The first problem was how to find representative code. I naturally turned to GitHub to use their new API for search to get the list of the ten most popular Ruby projects. Most popular is defined as having the most “stars”, a mechanism on GitHub whereby people mark a project as a favorite of theirs. The more favorites, the more popular.
Now that I had a corpus of code to look at, I wanted to ensure reasonably easily that I was looking at code. So I excluded all lines that:
- Consist solely of whitespace
- Consist solely of comments
- Contain only the keyword
- Exceed 200 characters in length1
After some messing around I built a program to query GitHub, download the latest version of the code and parse all the files. You can find my project on GitHub: Line Length Miner. When I ran the script, these are the results I found:
- Count: 257,344 lines examined
- Mean: 44.73162 characters
- Standard Deviation: 42.37547
- 95th percentile: ~90 characters
- 99th percentile: ~123 characters
- 99.9th percentile: ~176 characters
- Percentile of 80 characters: 91.82262
- Percentile of 100 characters: 96.88238
- Percentile of 120 characters: 98.81598
- Percentile of 132 characters: 99.31609
And here is the histogram of the data:
It would appear that the length of lines of code do not follow specifically a normal distribution, though we could still use a normal distribution to approximate it. Because I wanted to have things be as accurate as possible, for all my percentile calculations I worked directly from the dataset and did not approximate based on the mean and standard deviation.
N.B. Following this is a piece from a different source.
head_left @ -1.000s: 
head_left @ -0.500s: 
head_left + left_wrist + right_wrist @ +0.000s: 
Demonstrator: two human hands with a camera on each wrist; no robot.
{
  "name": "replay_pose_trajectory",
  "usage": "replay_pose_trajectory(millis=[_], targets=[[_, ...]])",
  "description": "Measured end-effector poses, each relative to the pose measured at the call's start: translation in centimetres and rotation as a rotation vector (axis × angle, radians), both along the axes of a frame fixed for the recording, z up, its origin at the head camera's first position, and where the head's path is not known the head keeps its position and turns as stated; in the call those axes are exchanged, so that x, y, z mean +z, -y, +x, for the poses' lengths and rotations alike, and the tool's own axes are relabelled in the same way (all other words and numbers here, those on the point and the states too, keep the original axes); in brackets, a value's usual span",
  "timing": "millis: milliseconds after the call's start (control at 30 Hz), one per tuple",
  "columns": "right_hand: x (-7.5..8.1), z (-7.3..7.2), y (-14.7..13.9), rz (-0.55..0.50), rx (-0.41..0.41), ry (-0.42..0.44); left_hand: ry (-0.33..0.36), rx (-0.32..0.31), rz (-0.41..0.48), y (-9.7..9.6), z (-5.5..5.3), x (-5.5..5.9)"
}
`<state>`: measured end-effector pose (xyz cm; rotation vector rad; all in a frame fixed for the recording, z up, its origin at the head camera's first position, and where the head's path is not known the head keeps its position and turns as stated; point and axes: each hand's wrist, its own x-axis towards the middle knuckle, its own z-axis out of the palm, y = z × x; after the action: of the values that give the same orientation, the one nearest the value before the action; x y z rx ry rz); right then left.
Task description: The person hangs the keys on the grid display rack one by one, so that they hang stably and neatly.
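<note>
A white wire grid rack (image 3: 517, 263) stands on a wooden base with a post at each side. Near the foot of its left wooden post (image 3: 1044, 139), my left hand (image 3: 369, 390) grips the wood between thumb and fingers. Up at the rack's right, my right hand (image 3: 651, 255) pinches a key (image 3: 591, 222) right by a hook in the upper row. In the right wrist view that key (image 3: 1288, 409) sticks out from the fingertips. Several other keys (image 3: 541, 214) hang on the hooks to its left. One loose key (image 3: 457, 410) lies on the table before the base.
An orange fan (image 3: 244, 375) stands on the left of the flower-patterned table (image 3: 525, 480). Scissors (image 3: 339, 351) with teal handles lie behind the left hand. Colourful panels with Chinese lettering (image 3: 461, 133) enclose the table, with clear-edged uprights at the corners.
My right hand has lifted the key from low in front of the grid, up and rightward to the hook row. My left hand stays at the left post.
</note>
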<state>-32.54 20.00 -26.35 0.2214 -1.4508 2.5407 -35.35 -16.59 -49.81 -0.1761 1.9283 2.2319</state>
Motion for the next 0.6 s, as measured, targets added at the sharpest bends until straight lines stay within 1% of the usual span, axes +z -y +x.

The most interesting thing to note is that representative Ruby code has a hard time staying under eighty characters. If we were to force all ten projects to stay within eighty characters, no exceptions, over eight percent of their code would need to be touched … over twenty thousand lines!
So if the line length limit shouldn’t be eighty characters, what should it be? The vast majority of code can stay within 132 characters, so I don’t think it should be any higher than that. And only the tiniest fraction less code can stay within 120 characters. So it is really a choice between 100 and 120 characters for Ruby code. 100 to allow those with small monitors to be able to work more easily or 120 to err on the side of permissiveness. I’ve reconfigured my editor for 100 characters.
The assumption here is that lines that are beyond 200 characters in length aren’t actually lines of code, but strings or other encoded data. ↩